Lines that include "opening" make up the answer; copy all of them from the data below.

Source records
══════

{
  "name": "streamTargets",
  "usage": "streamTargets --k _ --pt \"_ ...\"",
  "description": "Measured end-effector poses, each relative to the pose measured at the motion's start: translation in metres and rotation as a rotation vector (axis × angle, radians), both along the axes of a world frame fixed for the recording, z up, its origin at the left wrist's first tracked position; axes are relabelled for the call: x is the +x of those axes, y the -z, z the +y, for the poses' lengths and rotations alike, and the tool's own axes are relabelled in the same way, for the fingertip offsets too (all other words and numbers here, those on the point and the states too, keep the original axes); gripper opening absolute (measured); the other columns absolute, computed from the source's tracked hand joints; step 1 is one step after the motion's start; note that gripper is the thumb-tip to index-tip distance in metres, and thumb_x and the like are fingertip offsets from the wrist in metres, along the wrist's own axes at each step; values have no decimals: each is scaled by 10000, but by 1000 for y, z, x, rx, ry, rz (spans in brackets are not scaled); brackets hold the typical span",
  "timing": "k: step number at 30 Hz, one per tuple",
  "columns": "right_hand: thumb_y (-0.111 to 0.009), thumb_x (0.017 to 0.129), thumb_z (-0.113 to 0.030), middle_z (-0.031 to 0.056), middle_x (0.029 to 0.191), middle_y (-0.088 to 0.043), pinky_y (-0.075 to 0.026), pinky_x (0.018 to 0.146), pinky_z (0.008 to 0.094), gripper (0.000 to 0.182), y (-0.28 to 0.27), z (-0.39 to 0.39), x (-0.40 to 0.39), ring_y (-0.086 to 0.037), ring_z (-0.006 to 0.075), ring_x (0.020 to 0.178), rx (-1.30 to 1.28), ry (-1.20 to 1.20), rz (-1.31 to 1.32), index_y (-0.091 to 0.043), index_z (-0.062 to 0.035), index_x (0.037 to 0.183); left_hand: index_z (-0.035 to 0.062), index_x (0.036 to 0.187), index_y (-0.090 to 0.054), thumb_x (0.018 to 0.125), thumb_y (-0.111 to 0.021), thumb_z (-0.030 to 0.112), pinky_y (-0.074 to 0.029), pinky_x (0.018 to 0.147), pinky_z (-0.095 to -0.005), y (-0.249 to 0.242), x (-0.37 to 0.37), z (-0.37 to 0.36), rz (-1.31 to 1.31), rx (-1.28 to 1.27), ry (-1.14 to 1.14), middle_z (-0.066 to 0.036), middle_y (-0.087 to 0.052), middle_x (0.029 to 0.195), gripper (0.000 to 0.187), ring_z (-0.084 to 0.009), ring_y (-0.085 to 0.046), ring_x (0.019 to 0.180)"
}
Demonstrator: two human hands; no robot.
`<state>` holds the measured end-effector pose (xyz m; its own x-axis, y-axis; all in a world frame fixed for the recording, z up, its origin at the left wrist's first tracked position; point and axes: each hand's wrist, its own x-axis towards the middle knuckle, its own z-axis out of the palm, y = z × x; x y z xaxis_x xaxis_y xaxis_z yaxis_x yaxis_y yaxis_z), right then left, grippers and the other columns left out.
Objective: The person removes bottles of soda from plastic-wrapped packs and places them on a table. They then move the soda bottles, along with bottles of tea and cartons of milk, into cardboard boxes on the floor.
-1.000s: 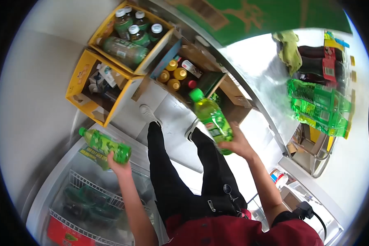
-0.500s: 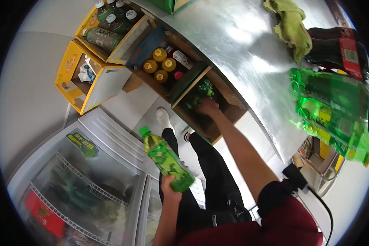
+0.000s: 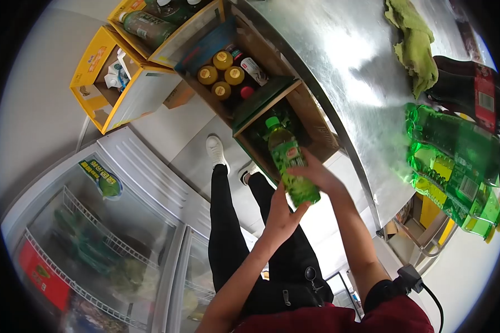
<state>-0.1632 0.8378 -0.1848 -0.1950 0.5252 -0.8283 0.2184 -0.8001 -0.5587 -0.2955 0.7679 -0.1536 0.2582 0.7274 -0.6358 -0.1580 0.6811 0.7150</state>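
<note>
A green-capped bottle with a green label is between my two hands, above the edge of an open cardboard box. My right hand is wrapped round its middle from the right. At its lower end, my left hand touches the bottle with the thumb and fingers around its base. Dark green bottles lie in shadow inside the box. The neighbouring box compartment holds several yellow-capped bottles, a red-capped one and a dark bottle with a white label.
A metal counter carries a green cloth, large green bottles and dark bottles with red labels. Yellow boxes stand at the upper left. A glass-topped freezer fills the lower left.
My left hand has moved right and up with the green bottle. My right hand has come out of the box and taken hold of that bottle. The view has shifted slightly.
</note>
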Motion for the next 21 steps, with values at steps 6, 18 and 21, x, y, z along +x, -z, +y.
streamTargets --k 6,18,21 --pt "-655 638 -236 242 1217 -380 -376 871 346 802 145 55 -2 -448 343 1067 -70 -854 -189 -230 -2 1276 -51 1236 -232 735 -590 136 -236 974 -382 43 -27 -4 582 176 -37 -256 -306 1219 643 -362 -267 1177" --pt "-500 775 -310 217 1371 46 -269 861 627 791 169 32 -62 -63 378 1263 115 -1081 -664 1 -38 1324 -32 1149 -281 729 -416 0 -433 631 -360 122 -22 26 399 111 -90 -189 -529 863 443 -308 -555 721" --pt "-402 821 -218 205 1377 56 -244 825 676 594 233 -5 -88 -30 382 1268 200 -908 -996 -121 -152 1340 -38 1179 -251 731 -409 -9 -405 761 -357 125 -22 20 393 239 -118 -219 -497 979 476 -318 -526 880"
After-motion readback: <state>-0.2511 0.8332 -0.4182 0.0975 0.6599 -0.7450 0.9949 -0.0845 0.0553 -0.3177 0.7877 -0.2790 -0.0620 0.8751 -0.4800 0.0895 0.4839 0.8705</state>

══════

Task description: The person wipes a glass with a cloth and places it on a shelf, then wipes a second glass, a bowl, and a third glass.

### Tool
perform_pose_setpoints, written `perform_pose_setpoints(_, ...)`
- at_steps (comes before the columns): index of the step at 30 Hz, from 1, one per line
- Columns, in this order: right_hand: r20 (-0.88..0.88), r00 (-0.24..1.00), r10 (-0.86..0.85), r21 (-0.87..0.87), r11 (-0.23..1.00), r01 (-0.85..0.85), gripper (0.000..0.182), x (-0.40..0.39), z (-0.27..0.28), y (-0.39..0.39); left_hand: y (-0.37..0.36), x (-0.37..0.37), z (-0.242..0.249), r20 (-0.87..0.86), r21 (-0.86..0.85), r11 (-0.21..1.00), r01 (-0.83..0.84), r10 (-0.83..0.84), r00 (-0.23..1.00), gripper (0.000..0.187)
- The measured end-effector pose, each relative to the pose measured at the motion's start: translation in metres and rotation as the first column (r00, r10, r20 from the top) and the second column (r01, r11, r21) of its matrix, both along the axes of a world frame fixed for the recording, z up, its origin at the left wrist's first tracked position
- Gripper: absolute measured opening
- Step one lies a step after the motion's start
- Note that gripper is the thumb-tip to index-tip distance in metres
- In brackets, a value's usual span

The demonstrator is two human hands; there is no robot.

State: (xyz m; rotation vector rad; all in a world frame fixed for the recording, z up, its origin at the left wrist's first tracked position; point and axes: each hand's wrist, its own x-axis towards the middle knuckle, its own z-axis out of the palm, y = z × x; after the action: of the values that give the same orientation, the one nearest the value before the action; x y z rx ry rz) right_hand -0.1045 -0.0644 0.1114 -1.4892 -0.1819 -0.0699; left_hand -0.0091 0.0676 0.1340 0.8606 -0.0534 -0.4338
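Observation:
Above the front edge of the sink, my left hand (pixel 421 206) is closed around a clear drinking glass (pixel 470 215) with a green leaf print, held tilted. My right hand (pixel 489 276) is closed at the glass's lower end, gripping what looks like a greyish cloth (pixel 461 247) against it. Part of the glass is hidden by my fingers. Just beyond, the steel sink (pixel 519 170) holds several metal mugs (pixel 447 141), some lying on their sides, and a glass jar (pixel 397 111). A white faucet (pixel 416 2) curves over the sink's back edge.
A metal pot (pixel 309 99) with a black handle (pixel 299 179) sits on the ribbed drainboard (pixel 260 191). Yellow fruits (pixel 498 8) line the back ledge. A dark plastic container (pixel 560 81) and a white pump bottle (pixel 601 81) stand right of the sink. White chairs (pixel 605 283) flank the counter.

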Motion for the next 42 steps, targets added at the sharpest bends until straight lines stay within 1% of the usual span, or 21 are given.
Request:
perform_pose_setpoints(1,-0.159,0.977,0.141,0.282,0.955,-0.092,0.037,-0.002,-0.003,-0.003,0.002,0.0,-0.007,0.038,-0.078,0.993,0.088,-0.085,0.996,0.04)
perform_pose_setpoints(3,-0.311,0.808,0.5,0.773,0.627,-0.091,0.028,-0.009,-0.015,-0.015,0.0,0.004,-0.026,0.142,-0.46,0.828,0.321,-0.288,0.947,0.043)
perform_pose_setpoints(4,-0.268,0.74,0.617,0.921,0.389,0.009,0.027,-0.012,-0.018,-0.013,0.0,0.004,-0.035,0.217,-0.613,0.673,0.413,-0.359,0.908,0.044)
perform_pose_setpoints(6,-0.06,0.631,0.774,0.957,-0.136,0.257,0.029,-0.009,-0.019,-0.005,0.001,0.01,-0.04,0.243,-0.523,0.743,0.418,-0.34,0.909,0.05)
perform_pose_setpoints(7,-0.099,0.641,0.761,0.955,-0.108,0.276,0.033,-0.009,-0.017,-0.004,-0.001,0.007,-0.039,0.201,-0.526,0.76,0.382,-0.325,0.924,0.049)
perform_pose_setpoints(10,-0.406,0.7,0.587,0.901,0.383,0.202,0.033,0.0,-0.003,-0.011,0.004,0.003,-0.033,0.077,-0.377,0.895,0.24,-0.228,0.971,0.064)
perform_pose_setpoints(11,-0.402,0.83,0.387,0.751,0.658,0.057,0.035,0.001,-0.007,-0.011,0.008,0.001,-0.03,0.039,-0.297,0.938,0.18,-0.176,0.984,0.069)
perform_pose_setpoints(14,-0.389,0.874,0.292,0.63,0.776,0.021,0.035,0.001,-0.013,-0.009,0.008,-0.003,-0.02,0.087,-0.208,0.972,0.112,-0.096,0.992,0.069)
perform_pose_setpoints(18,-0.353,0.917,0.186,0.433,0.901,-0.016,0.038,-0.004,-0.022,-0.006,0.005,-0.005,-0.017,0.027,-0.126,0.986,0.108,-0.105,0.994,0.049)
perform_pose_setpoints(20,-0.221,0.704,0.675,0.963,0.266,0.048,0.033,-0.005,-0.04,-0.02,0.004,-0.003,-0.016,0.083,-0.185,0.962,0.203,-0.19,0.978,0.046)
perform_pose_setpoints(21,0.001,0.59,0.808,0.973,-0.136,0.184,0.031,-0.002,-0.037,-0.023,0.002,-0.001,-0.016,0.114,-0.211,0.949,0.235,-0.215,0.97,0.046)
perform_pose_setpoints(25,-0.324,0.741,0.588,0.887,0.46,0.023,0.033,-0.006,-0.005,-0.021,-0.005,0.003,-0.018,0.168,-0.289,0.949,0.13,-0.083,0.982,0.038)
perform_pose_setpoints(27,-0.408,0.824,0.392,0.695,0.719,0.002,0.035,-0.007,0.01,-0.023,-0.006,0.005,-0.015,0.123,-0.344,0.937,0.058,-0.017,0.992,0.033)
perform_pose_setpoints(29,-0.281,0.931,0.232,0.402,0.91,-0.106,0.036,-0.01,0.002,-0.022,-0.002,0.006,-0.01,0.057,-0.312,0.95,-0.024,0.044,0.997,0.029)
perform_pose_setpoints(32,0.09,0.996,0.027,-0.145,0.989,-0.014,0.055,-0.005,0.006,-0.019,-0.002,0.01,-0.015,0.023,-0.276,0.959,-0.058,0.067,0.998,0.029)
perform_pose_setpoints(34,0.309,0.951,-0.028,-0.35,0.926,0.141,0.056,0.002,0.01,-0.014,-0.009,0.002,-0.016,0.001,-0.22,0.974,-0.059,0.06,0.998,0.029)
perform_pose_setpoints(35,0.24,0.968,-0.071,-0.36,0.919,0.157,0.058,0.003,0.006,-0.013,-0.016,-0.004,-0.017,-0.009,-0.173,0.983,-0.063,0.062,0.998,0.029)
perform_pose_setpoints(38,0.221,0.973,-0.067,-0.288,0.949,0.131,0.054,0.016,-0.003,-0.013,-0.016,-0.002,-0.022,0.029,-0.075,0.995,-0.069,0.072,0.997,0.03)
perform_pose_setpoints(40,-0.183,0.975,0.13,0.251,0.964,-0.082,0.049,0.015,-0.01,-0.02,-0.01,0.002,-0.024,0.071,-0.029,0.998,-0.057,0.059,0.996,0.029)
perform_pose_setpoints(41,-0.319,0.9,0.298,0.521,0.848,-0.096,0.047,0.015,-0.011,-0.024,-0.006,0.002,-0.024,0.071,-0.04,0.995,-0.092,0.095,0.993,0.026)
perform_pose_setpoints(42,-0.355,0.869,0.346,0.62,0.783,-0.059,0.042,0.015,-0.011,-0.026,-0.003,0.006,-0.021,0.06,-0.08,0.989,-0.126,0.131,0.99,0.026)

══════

Exercise result
  "description": "Measured end-effector poses, each relative to the pose measured at the motion's start: translation in metres and rotation as a rotation vector (axis × angle, radians), both along the axes of a world frame fixed for the recording, z up, its origin at the left wrist's first tracked position; axes are relabelled for the call: x is the +x of those axes, y the -z, z the +y, for the poses' lengths and rotations alike, and the tool's own axes are relabelled in the same way, for the fingertip offsets too (all other words and numbers here, those on the point and the states too, keep the original axes); gripper opening absolute (measured); the other columns absolute, computed from the source's tracked hand joints; step 1 is one step after the motion's start; note that gripper is the thumb-tip to index-tip distance in metres, and thumb_x and the like are fingertip offsets from the wrist in metres, along the wrist's own axes at each step; values have no decimals: each is scaled by 10000, but by 1000 for y, z, x, rx, ry, rz (spans in brackets are not scaled); brackets hold the typical span",
- Gripper: absolute measured opening

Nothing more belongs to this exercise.